(WHAT THE TASK ASKS) Transcribe exactly the line with "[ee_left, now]" and each line that follows it in the listing, down to the last, omitting all pictures.
───── DATA BELOW
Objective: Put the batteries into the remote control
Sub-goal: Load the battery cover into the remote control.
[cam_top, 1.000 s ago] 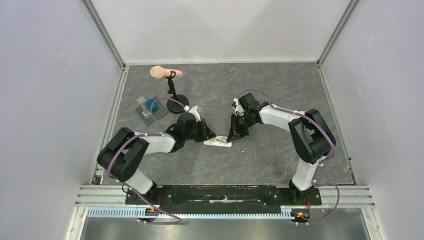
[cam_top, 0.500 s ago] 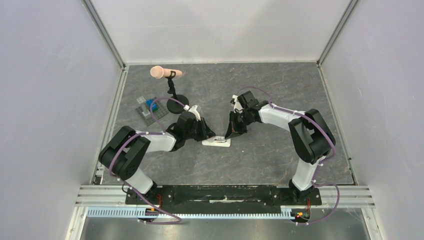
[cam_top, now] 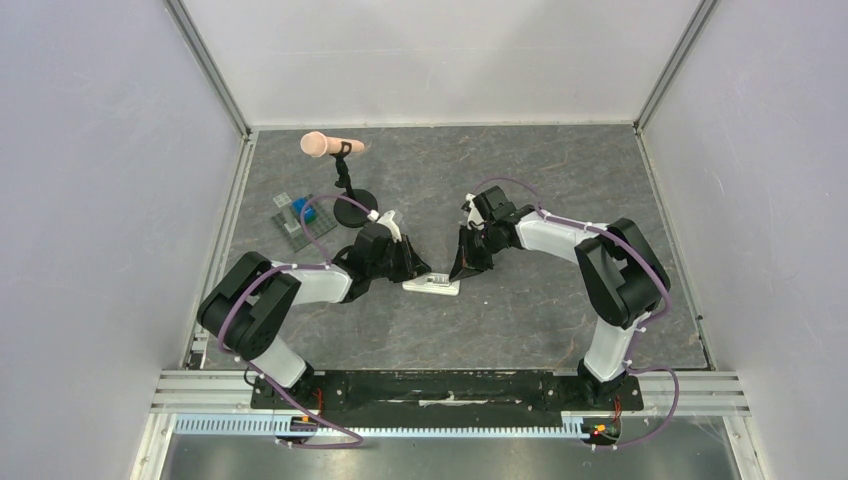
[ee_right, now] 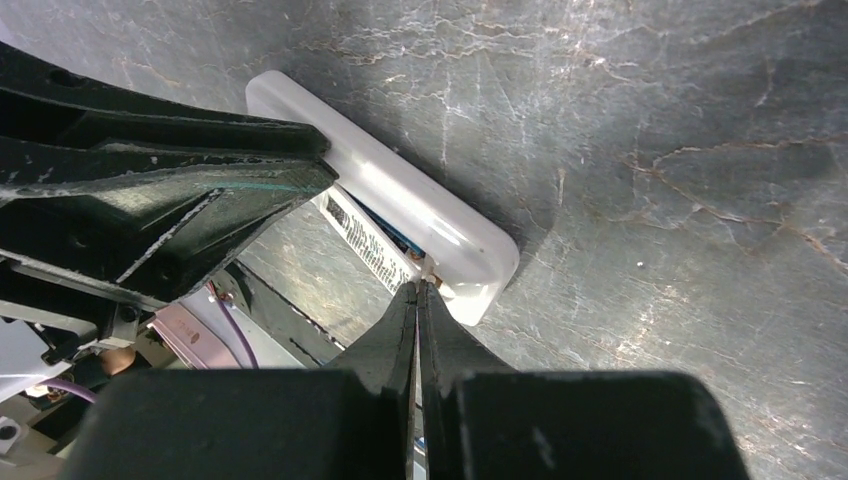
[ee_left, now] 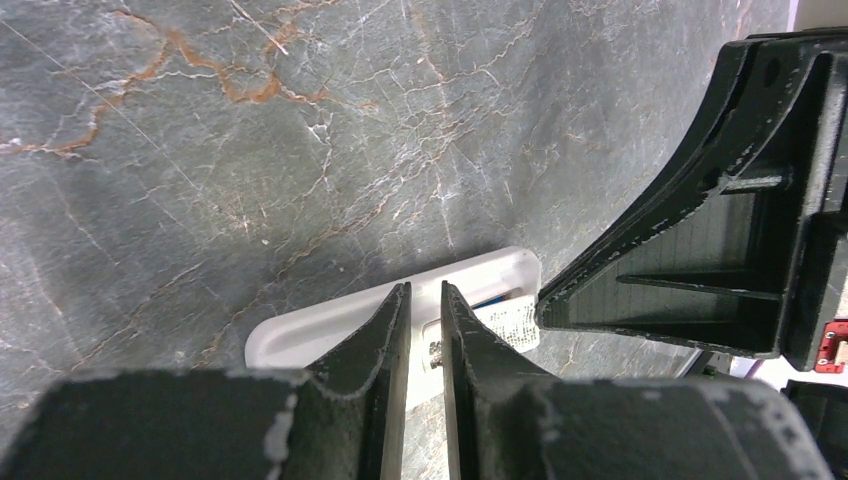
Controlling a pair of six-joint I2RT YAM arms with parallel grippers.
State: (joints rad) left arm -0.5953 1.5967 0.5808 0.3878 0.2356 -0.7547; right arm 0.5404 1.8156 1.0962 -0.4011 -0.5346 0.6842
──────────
(EXERCISE ANSWER)
[ee_left, now] 
Controlling a pair of six-joint I2RT YAM arms with parallel grippers.
State: (joints rad) left arm -0.5953 1.5967 0.5808 0.3878 0.2356 -0.7547; right arm 0.5404 1.8156 1.0962 -0.4011 -0.5346 0.6842

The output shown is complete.